# What the exercise asks:
Copy each line below in which the word "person" occurs.

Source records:
Start of Block

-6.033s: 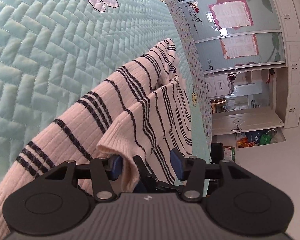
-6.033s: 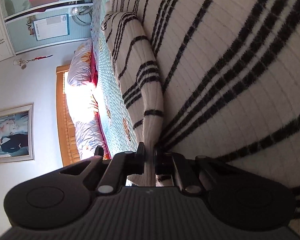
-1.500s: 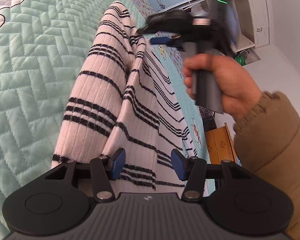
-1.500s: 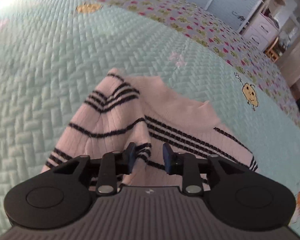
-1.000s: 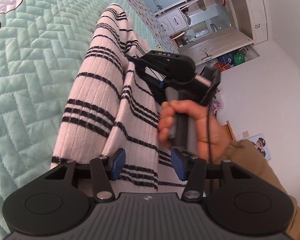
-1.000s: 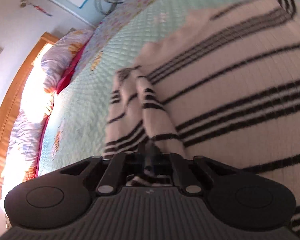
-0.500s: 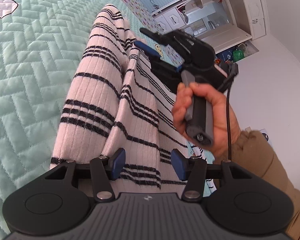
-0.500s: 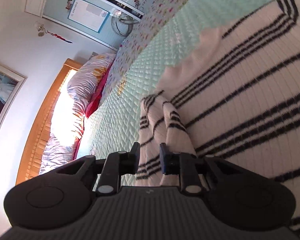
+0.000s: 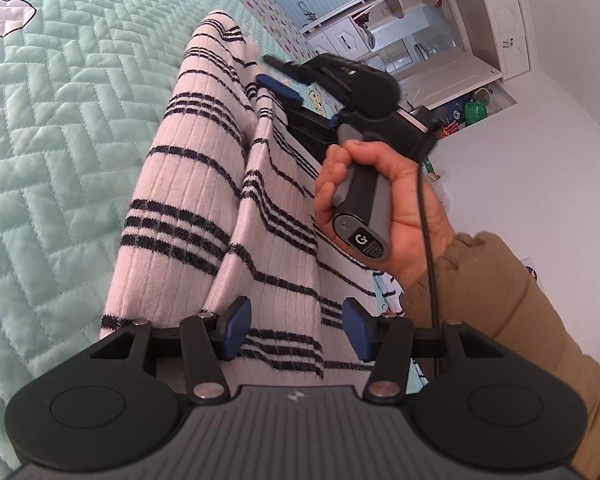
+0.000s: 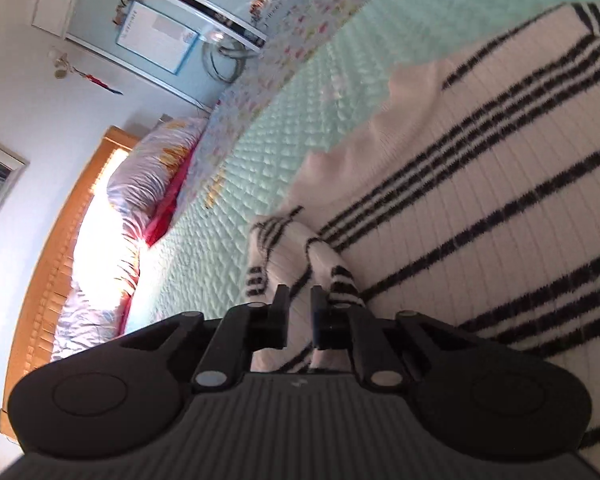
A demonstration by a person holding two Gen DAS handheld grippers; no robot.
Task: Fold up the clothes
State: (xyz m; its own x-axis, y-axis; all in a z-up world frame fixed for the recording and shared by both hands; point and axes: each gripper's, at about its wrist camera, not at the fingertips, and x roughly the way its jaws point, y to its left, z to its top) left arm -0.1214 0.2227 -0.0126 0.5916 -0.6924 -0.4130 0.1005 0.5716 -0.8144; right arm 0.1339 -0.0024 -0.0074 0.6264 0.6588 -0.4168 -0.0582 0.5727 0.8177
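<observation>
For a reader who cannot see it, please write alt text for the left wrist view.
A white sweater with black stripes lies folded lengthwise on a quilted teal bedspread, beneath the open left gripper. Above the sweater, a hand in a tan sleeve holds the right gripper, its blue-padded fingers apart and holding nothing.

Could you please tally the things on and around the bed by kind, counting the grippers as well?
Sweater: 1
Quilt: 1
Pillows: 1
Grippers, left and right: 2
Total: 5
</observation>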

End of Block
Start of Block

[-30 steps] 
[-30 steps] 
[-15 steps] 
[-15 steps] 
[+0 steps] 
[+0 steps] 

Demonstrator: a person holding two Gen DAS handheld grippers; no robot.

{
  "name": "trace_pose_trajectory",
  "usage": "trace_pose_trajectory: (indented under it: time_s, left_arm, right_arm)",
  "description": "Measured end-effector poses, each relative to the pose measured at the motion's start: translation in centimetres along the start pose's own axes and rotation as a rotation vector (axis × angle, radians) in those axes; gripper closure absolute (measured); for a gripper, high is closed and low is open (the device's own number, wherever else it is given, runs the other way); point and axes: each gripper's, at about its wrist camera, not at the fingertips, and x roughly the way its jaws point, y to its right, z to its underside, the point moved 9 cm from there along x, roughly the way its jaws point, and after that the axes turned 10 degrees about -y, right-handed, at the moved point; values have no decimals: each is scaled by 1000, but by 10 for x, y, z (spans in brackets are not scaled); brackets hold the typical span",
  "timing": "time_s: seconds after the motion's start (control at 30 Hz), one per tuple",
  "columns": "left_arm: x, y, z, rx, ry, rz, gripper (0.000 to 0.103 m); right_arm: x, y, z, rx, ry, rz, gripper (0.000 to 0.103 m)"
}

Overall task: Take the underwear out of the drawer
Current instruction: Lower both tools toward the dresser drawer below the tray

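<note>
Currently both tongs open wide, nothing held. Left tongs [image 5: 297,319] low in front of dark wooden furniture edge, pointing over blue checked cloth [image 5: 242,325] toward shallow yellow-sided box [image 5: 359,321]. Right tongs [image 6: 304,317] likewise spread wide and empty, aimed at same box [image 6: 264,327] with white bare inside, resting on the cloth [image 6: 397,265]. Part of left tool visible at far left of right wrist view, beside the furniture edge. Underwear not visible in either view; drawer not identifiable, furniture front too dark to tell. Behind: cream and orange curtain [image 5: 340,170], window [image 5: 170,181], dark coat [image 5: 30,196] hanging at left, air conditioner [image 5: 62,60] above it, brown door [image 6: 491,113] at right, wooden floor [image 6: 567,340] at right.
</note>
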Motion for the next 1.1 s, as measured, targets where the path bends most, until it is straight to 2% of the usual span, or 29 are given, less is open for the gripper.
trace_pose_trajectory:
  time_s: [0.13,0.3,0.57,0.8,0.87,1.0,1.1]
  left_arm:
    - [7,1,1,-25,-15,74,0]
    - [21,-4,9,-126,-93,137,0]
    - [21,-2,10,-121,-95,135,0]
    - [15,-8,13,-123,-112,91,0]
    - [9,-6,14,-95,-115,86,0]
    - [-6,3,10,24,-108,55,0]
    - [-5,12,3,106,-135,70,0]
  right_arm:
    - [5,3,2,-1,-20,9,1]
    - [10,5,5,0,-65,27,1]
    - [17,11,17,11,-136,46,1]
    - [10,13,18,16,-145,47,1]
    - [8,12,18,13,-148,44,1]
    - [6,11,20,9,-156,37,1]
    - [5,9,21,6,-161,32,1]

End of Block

# Exercise result:
A demonstration by a person holding two Gen DAS handheld grippers; no robot.
Demonstrator: a person holding two Gen DAS handheld grippers; no robot.

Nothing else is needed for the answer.